[Required action]: Every line from the first one in the data below through the line holding "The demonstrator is" is to be written out exactly, with the pictures omitted.

[Data section]:

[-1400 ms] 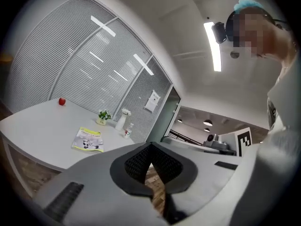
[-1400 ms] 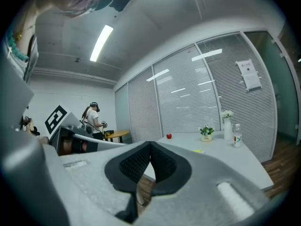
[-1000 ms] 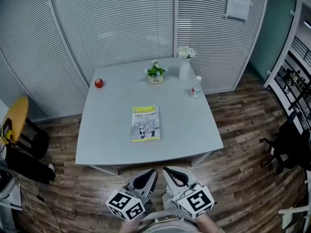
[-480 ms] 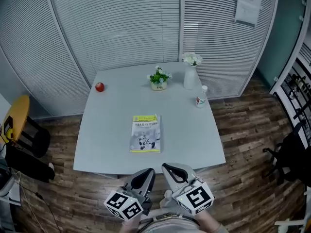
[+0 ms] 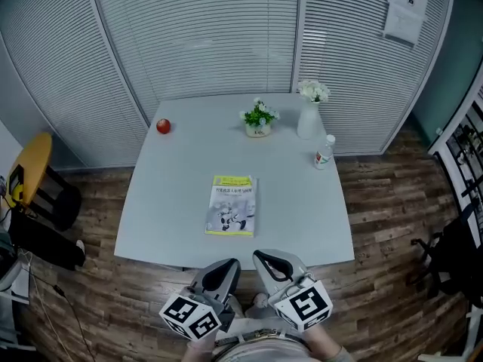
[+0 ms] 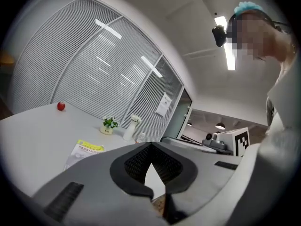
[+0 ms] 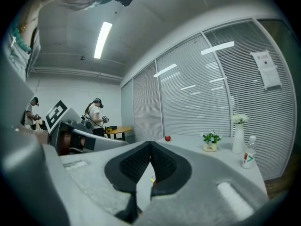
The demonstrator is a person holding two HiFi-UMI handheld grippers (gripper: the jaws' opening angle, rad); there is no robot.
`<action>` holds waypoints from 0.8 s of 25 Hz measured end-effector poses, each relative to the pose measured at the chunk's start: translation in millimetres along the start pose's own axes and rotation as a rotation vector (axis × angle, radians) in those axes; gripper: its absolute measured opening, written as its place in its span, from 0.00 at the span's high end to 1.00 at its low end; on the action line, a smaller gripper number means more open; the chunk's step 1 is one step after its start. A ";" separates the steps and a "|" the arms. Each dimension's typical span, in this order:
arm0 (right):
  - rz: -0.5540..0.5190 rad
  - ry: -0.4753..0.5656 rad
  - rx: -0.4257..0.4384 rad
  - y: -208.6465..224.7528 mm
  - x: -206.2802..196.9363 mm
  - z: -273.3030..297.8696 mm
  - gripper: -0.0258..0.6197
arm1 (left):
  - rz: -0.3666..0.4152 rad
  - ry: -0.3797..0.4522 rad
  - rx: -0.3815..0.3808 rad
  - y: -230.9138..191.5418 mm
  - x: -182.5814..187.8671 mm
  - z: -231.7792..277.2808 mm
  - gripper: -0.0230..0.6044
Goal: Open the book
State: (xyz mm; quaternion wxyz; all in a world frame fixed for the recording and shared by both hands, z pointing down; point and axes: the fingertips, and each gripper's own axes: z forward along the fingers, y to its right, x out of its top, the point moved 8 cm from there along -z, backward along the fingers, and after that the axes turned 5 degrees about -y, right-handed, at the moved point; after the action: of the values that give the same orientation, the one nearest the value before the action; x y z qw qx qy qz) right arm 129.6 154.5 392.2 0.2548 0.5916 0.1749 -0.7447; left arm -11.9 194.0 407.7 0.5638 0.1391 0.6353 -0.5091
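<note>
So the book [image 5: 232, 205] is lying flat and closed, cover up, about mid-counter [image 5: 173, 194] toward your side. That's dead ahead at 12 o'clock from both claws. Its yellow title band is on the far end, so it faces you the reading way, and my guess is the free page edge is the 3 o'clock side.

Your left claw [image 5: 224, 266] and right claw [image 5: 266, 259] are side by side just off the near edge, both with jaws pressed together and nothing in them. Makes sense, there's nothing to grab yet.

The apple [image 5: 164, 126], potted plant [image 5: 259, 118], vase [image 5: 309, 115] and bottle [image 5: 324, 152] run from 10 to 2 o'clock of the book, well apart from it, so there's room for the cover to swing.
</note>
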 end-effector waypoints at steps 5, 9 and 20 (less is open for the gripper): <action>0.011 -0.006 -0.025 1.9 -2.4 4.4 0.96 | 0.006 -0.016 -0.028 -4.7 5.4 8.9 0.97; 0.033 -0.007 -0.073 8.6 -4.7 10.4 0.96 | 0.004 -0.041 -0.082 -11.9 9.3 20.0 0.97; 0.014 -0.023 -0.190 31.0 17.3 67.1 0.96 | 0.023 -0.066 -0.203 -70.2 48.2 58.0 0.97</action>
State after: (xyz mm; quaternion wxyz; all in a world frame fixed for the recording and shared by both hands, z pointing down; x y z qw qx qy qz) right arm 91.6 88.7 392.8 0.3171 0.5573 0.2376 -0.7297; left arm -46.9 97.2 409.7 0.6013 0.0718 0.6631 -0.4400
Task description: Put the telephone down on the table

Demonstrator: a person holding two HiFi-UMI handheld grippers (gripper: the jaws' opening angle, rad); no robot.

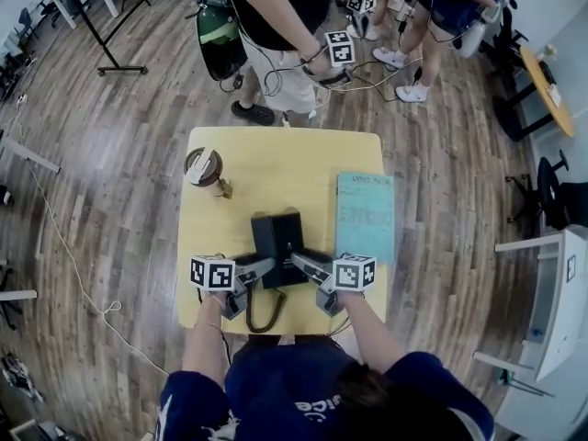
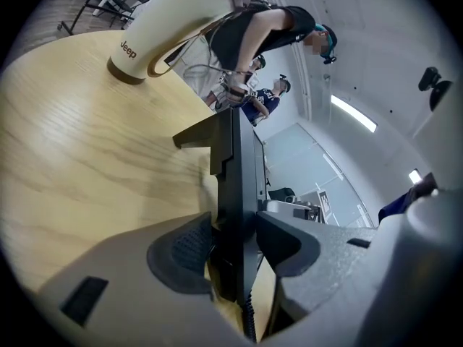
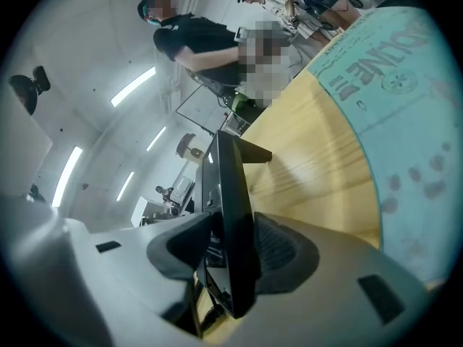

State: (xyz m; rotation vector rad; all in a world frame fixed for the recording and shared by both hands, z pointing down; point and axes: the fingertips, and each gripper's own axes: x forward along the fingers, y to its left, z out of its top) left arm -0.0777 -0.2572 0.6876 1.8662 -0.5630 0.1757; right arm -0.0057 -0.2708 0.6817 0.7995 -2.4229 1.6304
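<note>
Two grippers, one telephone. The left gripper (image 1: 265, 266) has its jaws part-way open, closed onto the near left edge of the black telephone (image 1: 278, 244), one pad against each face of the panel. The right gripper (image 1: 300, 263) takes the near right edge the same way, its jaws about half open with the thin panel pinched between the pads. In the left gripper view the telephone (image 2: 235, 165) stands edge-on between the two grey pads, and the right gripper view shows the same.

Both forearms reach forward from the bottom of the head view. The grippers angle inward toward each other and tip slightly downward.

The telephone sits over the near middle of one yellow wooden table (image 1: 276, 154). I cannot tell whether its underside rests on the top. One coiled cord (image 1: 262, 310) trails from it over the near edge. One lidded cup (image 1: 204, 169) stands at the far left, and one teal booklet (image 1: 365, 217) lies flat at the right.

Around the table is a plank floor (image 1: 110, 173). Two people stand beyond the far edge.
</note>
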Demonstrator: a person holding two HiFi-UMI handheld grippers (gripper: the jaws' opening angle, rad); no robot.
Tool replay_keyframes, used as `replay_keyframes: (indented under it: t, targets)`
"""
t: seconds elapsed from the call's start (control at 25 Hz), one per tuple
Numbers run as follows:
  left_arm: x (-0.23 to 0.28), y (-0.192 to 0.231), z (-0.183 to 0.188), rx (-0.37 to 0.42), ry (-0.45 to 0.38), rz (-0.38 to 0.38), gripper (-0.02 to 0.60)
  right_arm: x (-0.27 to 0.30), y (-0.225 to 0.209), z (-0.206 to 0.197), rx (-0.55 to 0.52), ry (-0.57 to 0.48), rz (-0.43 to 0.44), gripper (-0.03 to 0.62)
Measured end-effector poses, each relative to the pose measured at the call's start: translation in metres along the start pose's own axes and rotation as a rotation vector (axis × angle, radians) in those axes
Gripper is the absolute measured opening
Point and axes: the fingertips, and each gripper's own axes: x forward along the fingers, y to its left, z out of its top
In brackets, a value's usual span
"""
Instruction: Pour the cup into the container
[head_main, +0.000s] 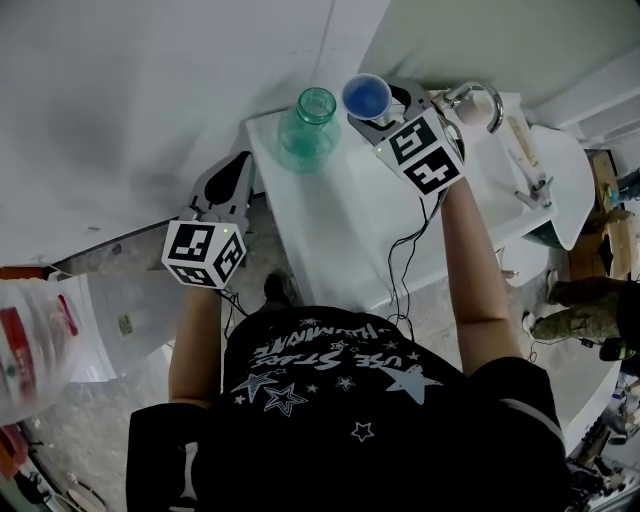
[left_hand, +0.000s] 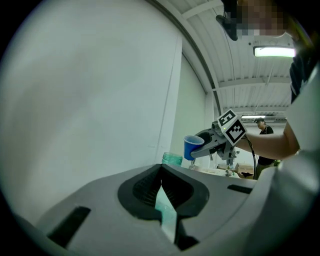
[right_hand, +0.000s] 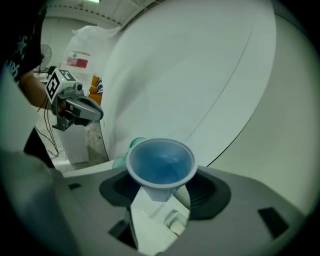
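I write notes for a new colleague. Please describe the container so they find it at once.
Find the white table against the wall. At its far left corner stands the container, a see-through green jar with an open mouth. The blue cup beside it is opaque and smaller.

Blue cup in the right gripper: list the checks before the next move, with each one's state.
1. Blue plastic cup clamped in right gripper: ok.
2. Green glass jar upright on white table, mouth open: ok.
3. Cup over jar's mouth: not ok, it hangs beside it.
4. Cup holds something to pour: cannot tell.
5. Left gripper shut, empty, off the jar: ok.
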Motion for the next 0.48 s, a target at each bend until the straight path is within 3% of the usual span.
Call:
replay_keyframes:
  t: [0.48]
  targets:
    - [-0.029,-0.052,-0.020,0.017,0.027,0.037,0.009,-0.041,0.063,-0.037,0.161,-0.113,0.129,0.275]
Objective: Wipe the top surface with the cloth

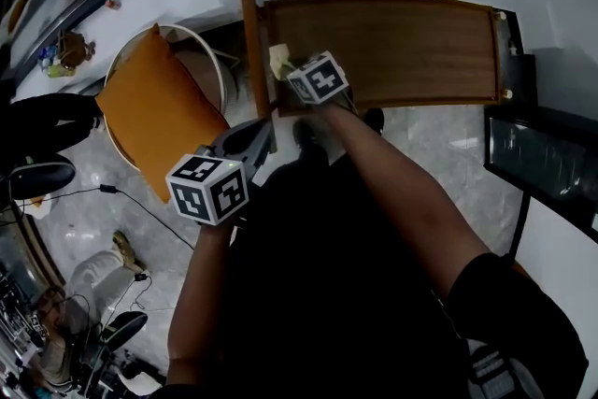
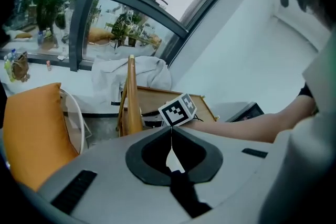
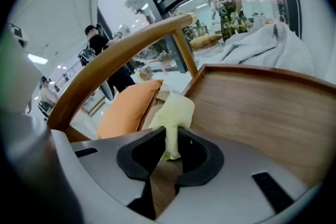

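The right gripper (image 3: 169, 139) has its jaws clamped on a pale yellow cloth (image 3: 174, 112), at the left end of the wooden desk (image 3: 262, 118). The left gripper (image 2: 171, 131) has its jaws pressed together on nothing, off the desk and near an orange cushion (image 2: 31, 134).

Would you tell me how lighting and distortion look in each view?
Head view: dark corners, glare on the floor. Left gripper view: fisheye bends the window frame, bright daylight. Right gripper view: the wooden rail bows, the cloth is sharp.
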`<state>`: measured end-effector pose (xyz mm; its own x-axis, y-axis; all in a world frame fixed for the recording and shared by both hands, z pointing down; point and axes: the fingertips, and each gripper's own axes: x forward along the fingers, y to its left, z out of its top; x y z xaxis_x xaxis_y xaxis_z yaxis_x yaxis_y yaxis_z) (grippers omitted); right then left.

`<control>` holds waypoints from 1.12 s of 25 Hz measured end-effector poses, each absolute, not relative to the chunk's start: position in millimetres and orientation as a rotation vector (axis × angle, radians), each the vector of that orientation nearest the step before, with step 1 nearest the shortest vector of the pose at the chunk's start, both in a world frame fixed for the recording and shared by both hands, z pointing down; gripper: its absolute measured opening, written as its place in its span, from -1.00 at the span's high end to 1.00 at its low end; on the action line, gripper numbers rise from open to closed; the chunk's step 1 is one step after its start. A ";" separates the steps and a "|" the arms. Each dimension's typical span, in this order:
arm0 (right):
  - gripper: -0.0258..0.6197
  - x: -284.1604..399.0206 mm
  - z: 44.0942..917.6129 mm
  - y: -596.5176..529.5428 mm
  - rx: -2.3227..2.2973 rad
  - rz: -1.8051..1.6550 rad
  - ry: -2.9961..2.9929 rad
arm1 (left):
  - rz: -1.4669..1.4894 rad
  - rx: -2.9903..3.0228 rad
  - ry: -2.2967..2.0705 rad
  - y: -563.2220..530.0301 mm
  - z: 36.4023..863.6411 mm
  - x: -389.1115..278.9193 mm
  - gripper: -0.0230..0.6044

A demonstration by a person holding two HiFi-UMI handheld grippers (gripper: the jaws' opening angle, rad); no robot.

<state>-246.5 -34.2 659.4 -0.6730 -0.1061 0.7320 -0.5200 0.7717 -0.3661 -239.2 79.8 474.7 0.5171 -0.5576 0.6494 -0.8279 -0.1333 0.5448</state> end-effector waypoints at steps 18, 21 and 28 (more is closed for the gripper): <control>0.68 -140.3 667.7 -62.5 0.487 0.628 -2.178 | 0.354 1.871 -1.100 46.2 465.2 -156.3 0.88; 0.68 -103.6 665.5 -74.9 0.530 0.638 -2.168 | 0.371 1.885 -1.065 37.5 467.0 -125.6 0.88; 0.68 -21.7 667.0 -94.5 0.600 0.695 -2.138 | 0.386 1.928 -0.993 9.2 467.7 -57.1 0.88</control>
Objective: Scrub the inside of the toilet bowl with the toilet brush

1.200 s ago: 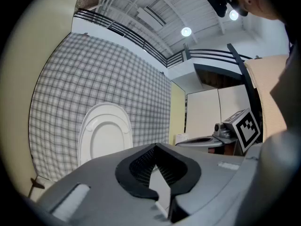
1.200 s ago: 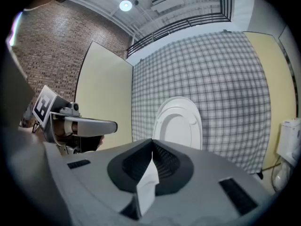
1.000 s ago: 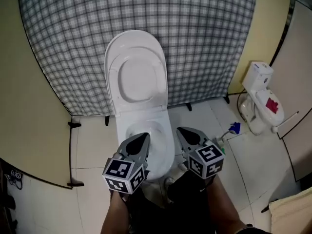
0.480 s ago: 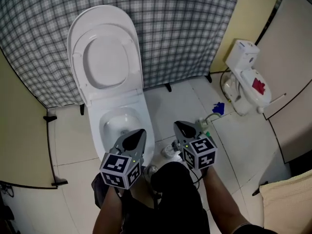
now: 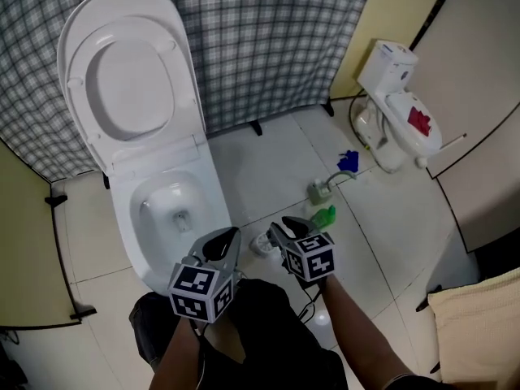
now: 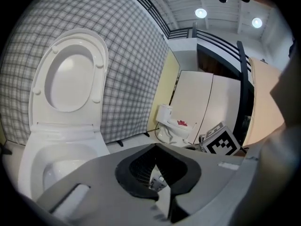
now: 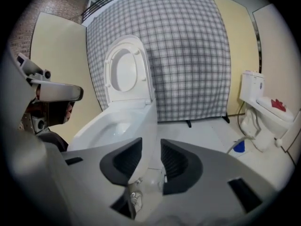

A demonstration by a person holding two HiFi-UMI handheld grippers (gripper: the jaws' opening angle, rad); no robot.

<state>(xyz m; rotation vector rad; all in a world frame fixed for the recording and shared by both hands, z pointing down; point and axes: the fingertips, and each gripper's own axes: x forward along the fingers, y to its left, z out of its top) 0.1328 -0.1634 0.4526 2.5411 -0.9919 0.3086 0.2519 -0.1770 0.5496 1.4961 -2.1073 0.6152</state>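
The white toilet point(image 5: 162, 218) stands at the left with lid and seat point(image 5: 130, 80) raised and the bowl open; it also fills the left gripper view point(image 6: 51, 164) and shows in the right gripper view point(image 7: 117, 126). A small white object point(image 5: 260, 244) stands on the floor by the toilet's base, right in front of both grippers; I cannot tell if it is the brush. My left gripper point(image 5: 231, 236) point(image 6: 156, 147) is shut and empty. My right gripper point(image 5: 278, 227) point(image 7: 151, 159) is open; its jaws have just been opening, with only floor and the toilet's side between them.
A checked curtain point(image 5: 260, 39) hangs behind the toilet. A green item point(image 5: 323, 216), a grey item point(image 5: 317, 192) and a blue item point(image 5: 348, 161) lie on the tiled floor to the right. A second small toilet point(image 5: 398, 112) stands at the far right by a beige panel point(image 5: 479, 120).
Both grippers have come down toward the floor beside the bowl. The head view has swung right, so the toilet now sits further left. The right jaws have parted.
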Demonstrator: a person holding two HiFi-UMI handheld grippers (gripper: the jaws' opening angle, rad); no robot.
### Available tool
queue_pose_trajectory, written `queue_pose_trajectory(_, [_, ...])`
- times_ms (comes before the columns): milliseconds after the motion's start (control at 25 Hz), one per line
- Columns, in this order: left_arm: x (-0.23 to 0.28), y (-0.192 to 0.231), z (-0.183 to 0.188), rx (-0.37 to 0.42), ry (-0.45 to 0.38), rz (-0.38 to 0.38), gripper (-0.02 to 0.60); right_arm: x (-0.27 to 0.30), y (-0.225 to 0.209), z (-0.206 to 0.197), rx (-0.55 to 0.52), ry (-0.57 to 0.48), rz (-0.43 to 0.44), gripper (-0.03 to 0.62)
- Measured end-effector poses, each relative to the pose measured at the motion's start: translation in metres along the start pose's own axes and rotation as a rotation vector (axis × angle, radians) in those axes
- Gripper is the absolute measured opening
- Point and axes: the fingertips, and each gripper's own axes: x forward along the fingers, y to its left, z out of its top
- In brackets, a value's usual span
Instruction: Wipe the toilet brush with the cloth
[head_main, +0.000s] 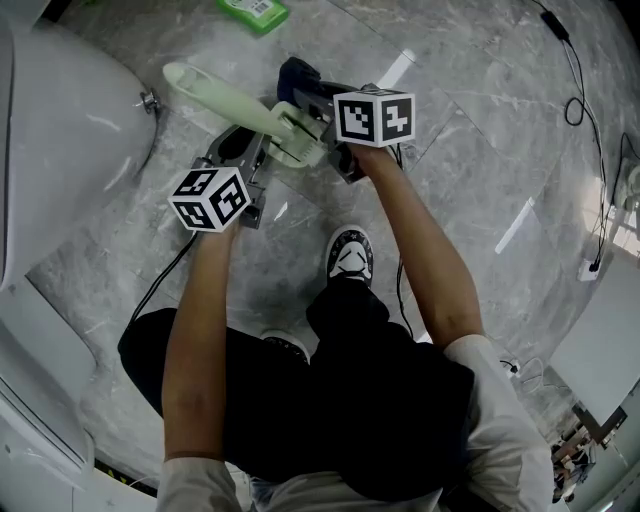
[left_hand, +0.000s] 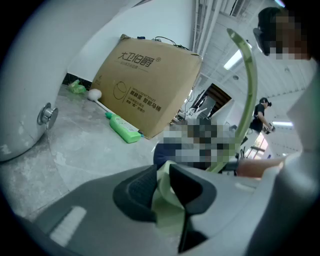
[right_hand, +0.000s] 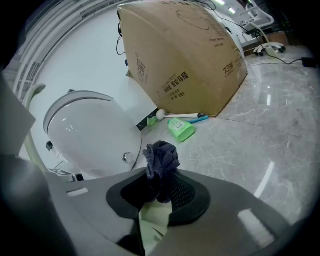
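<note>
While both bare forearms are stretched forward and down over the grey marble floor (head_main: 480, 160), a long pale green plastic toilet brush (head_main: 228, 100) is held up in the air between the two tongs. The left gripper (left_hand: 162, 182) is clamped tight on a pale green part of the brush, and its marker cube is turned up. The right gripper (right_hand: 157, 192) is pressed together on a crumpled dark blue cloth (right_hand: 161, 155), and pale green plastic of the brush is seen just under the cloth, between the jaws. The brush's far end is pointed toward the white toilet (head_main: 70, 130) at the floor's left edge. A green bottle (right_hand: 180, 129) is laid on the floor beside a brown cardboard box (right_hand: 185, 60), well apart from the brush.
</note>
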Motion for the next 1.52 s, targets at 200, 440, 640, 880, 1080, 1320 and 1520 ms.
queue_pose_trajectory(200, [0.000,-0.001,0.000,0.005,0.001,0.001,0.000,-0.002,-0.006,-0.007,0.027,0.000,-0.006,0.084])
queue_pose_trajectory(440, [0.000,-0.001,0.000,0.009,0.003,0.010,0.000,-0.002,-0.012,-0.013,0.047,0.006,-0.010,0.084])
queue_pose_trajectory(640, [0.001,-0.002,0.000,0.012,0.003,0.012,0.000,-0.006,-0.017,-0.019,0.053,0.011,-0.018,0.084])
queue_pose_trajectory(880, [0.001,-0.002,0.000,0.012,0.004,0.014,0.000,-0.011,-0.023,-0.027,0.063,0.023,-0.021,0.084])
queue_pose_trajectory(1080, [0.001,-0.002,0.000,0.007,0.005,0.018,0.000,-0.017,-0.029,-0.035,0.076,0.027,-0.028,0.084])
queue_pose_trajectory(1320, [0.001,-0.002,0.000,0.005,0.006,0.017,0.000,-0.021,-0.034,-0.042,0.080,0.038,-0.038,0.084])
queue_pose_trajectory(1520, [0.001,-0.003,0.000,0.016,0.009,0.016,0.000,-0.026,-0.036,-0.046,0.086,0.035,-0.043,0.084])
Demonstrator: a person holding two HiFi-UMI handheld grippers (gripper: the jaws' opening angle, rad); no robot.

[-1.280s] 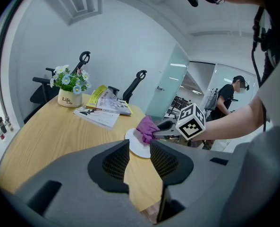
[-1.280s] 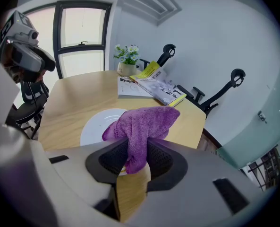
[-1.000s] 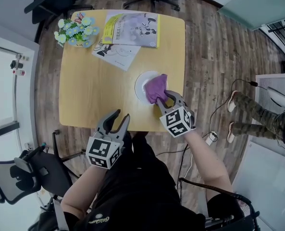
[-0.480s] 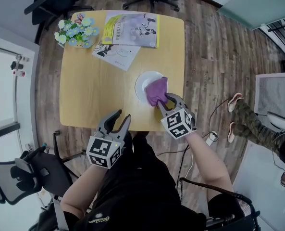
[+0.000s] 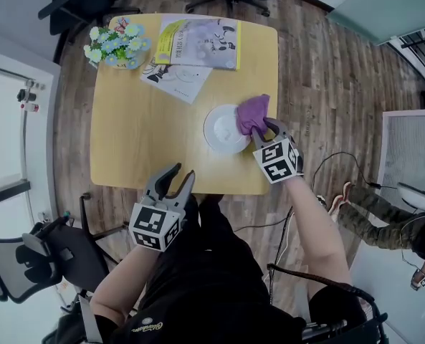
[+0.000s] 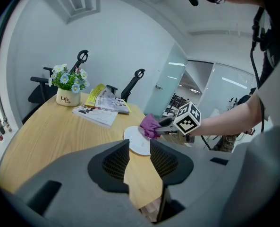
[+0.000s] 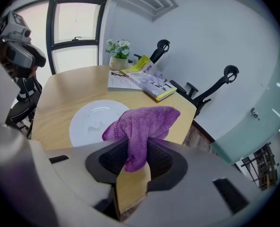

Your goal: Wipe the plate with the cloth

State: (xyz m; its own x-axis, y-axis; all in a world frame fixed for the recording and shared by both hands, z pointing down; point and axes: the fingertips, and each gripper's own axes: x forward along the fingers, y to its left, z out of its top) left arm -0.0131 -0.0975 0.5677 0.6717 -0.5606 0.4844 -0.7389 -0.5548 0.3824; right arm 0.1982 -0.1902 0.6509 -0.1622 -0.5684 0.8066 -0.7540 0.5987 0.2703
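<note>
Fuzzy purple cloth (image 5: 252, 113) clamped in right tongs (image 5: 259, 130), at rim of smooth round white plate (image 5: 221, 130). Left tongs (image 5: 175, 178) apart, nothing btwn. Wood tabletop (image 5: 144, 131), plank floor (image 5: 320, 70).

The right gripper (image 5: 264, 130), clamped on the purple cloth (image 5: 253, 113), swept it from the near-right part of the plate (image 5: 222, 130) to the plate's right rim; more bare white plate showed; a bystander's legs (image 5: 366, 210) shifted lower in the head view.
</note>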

[Answer to this exercise]:
[-1400 ms] 
[-1400 ms] 
[-1000 ms] 
[-480 ms] 
[+0 ms] 
[+0 ms] 
[+0 ms] 
The demonstrator is a person holding two HiFi-UMI handheld grippers (gripper: the jaws' opening angle, rad); there is no robot.

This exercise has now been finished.